§ **ACTIVITY**
The whole listing that follows should be printed again, unchanged.

§ **GIVEN MATERIAL**
'''

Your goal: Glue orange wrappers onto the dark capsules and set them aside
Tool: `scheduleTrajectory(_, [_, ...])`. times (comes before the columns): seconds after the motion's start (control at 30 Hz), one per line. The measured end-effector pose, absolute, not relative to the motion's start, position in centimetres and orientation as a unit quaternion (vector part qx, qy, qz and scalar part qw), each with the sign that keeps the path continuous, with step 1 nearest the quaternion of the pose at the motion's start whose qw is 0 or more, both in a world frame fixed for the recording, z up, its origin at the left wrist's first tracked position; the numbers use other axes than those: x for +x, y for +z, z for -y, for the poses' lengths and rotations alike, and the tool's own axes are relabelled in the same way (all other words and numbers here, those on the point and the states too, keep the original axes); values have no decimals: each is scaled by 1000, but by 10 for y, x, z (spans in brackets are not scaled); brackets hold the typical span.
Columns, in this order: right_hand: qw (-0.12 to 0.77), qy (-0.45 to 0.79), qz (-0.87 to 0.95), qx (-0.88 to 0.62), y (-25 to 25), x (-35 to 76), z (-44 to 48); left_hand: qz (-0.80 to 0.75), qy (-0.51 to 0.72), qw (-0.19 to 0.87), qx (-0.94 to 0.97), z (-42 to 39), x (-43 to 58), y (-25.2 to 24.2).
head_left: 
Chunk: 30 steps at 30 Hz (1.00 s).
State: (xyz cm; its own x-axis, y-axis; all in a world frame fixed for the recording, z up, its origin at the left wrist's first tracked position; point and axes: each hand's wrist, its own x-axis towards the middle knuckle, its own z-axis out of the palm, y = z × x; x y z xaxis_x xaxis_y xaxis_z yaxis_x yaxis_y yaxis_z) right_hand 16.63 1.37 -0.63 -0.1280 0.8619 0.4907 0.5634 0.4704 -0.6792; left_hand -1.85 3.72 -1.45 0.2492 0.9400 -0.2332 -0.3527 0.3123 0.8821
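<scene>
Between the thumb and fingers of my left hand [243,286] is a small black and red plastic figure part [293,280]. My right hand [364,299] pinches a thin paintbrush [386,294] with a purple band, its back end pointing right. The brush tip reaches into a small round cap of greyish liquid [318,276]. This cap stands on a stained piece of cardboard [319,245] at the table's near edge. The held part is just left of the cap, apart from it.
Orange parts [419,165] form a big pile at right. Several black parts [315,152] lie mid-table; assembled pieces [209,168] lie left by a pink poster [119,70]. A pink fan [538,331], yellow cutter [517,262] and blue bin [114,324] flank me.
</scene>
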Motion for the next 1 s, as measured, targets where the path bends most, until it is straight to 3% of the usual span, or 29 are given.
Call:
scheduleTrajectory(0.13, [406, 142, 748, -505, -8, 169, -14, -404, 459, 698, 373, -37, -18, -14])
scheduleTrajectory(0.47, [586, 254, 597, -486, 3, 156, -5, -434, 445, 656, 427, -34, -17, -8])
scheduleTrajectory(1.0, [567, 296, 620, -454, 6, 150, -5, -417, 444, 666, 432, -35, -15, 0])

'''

§ **RESPONSE TO THIS EXERCISE**
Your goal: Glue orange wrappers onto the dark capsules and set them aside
Tool: `scheduleTrajectory(_, [_, ...])`. times (comes before the columns): seconds after the motion's start (control at 30 Hz), one per line. The measured end-effector pose, absolute, not relative to the motion's start, position in centimetres and orientation as a unit quaternion (vector part qx, qy, qz and scalar part qw), each with the sign that keeps the path continuous, with step 1 nearest the quaternion of the pose at the motion's start whose qw is 0 or more, both in a world frame fixed for the recording, z up, its origin at the left wrist's first tracked position; the numbers use other axes than those: x for +x, y for +z, z for -y, for the poses' lengths and rotations alike, and the tool's own axes are relabelled in the same way (all other words and numbers here, those on the point and the states too, keep the original axes); values have no decimals: each is scaled by 1000, but by 10 for y, x, z (spans in brackets are not scaled); brackets hold the typical span.
Columns, in this order: right_hand: qw (-0.12 to 0.77), qy (-0.45 to 0.79), qz (-0.87 to 0.95), qx (-0.88 to 0.62), y (-25 to 25), x (-35 to 76), z (-44 to 48); left_hand: qz (-0.80 to 0.75), qy (-0.51 to 0.72), qw (-0.19 to 0.87), qx (-0.94 to 0.97), z (-42 to 39), x (-43 to 58), y (-25.2 to 24.2).
head_left: 
Chunk: 30 steps at 30 Hz (1.00 s).
State: (xyz cm; its own x-axis, y-axis; all in a world frame fixed for the recording, z up, its origin at the left wrist's first tracked position; point and axes: each hand's wrist, its own x-axis towards the middle knuckle, its own z-axis out of the palm, y = z × x; x y z xaxis_x xaxis_y xaxis_z yaxis_x yaxis_y yaxis_z) right_hand 16.63 1.37 -0.63 -0.1280 0.8619 0.4907 0.5634 0.4704 -0.6792; left_hand -1.85 3.72 -1.45 0.2492 0.9400 -0.2332 -0.3527 0.3123 0.8821
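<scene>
Between the thumb and fingers of my left hand [243,286] is a small black and red plastic figure part [293,280]. My right hand [364,299] pinches a thin paintbrush [386,294] with a purple band, its back end pointing right. The brush tip reaches into a small round cap of greyish liquid [318,276]. This cap stands on a stained piece of cardboard [319,245] at the table's near edge. The held part is just left of the cap, apart from it.
Orange parts [419,165] form a big pile at right. Several black parts [315,152] lie mid-table; assembled pieces [209,168] lie left by a pink poster [119,70]. A pink fan [538,331], yellow cutter [517,262] and blue bin [114,324] flank me.
</scene>
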Motion for the next 1 s, as measured, targets where the path bends most, until it is straight to 3% of the usual span, or 29 are given.
Call:
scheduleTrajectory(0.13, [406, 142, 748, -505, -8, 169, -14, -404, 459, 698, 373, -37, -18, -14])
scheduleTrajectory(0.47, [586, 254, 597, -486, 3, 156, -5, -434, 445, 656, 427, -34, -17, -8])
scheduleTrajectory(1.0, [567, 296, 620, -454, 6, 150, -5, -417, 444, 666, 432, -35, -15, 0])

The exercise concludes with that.